Capacity is a 2006 National Book Award Finalist for Poetry.
Product Details
ISBN-13: | 9781466873216 |
---|---|
Publisher: | Farrar, Straus and Giroux |
Publication date: | 06/10/2014 |
Sold by: | Macmillan |
Format: | eBook |
Pages: | 88 |
File size: | 105 KB |
About the Author
James McMichael is the author of five books of poetry, including The World at Large: New and Selected Poems, 1971-1996. Among his awards are a Guggenheim Fellowship, a Whiting Writers' Award, and the Shelley Memorial Prize.
Read an Excerpt
Capacity
By James McMichael
Farrar, Straus and Giroux
Copyright © 2006 James McMichaelAll rights reserved.
ISBN: 978-1-4668-7321-6
CHAPTER 1
THE BRITISH COUNTRYSIDE IN PICTURES
The frontispiece fixes as
British
a man whose
livelihood is the grass. As he had
before the take and
since,
he plies away in the sun.
"Market Day."
Storefront awnings slope into the square.
Among the occupied,
only the vendors are without hats.
Well-fatted,
sweet and full of pickle are the hooked gibbets of
beef above the pens.
The plate after
"Tractors on Parade" is untitled.
Where the village high street's
walls converge at the far end,
a motor-car has entered and parked.
Pictured empty in another,
the new Great West Road has working
fields to either side. In the one format,
affordable and bound print by print,
grass advances as a factor
never to be run out of by a
people at home.
The farmer is to be seen as having at last put
dearth right.
Nature was on its
own side always. Necessary
against nature sometimes to forbear from making
more mouths to feed.
With the poorest twelfth begetting
half the nation,
the interests of soil and
race were served
by the politics of the straight furrow.
In the countryside
alone it was that one was spared meeting
the less right sort of girl.
Need.
It had become at last what only
others knew,
even if they were in one's midst.
Outside in
Kenya,
Madras,
Shaanxi,
Quixeramobim,
nature had put in place
disastrous shortfalls,
need and epidemic,
nature had played out
Ireland again.
Of those invisible millions who were gone,
nothing was missing.
Nothing was missing
for them. There without need,
they were the revenant in England's garden,
they were the ones whose absence is their sign.

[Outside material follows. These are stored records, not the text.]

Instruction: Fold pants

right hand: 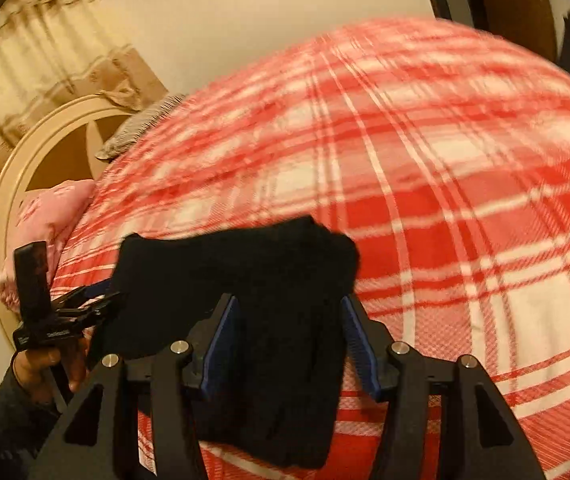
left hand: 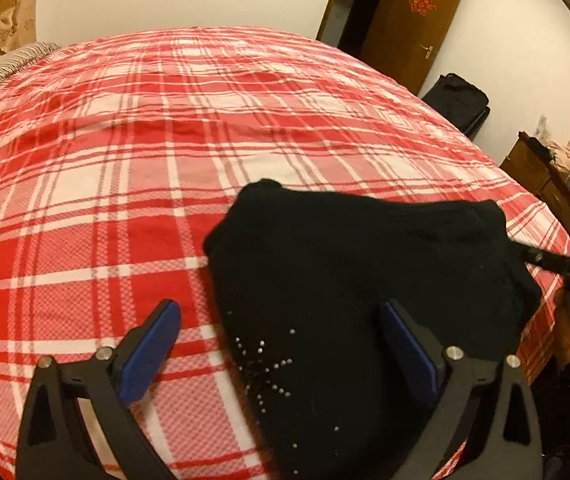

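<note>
The black pants (left hand: pixel 365 280), with small silver studs near the front, lie folded in a bundle on the red and white plaid bed (left hand: pixel 165 140). My left gripper (left hand: pixel 281 340) is open, its blue pads wide apart over the bundle's left edge. In the right wrist view the pants (right hand: pixel 245 280) lie between the fingers of my right gripper (right hand: pixel 289 336), whose jaws stand apart around the cloth without pinching it. The left gripper (right hand: pixel 65 308) shows there at the bundle's left side. The right gripper (left hand: pixel 565 268) shows dimly at the bundle's right edge in the left wrist view.
A striped pillow (left hand: pixel 9 64) and a pink pillow (right hand: pixel 45 216) lie by the headboard (right hand: pixel 25 152). A brown door (left hand: pixel 413 20), a black suitcase (left hand: pixel 461 100) and a cluttered wooden cabinet (left hand: pixel 545 168) stand beyond the bed. The bedsheet (right hand: pixel 445 160) stretches far ahead.
</note>
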Demonstrator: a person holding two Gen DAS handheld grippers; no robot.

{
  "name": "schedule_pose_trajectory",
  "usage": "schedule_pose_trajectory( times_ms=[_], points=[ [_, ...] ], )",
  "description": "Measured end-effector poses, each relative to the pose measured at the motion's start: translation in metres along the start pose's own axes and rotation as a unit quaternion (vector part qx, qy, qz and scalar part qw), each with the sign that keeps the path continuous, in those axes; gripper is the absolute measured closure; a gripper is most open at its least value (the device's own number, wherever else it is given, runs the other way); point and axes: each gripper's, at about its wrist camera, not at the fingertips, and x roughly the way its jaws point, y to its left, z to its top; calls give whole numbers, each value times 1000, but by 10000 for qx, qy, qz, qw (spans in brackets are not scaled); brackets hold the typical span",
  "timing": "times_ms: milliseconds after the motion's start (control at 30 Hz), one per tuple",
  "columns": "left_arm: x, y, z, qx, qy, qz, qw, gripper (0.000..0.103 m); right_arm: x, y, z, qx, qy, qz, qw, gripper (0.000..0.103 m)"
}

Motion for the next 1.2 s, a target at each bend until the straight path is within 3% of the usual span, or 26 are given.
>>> schedule_pose_trajectory(
  times_ms=[367,500,600,700,833,1033,1100,1200],
  points=[
    [12,-6,5,251,-16,-64,9997,0,20,-25,-4,690,92,415,9967,44],
    [11,-7,5,237,-53,-165,9996,3,22,-18,-3,720,95,316,9969,44],
    [8,-7,2,249,-82,-431,9987,12,20,-11,-4,647,53,301,9974,51],
    [7,-4,0,283,-109,-623,9976,14,20,-16,-6,831,61,532,9951,63],
    [5,2,0,292,-123,-803,9963,19,20,-22,-6,993,68,706,9925,67],
    [1,8,2,-20,-118,-985,9951,42,15,-15,-5,915,26,676,9935,70],
    [-1,11,2,-160,-125,-1158,9931,61,13,-14,-4,913,13,698,9934,71],
    [-7,12,2,-206,-151,-1193,9925,79,7,-7,-2,811,-6,691,9943,72]
  ],
)
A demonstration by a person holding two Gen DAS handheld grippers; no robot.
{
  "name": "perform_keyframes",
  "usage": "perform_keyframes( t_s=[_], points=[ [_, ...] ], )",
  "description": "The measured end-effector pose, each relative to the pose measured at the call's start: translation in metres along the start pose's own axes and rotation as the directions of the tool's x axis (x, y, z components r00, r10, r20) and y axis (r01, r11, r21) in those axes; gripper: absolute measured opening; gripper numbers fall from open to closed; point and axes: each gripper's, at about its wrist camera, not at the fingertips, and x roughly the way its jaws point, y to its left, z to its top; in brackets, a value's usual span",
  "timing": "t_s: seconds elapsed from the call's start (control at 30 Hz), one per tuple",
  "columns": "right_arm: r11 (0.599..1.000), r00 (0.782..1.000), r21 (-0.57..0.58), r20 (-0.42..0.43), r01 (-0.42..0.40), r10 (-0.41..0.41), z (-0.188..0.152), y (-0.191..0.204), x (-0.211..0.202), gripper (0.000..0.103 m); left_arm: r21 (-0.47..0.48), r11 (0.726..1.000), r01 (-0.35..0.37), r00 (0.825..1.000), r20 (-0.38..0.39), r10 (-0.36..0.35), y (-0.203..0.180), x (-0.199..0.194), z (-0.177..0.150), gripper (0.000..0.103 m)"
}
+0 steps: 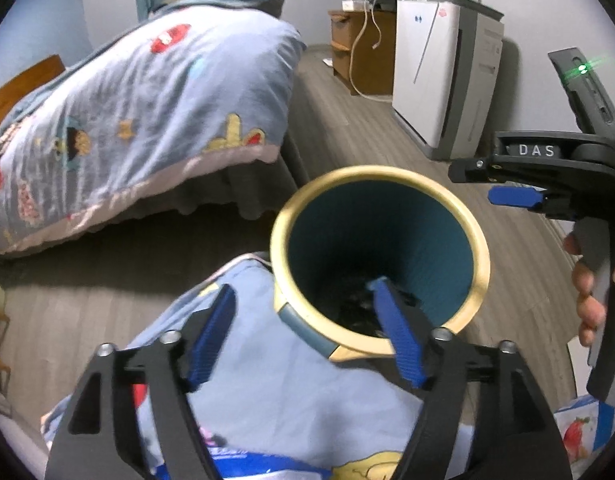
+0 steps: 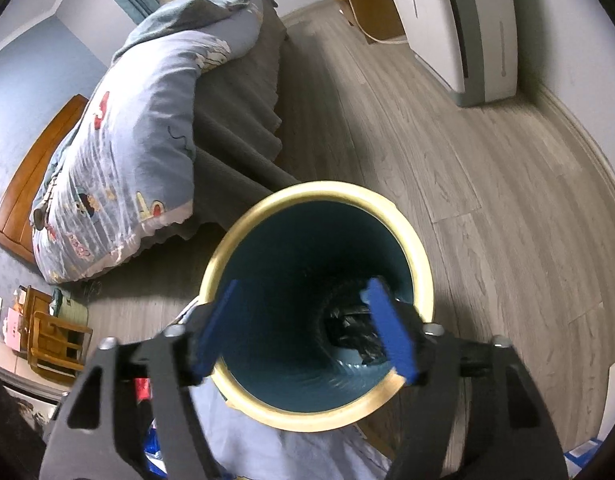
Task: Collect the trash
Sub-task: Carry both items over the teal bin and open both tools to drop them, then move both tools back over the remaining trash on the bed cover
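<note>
Here I hold my right gripper (image 2: 303,328) straight over the mouth of the bin (image 2: 421,268), its jaws spread wide and empty — I judge so that whatever I let go falls onto the dark crumpled trash (image 2: 349,328) at the bottom. My left gripper (image 1: 307,328) hangs near the rim, also spread and empty, above the blue quilt (image 1: 267,392) — out of the way

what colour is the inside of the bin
Dark teal blue inside the bin, with a pale yellow rim; the right wrist view shows it best.
</note>
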Motion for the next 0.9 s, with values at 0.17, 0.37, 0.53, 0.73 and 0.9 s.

Of the unperceived who keep
safehold where they hide,
vision is a forgetting.
The British were those whom nature let bring home
as graveclothes to the ones it starved
arboreal and floral plantings.
England was green.
There belonged
ill-matched to many their likely
allotments of soil.
Across the range of them from
kitchen-gardens to pleasance,
these were not brandished. They were kept up.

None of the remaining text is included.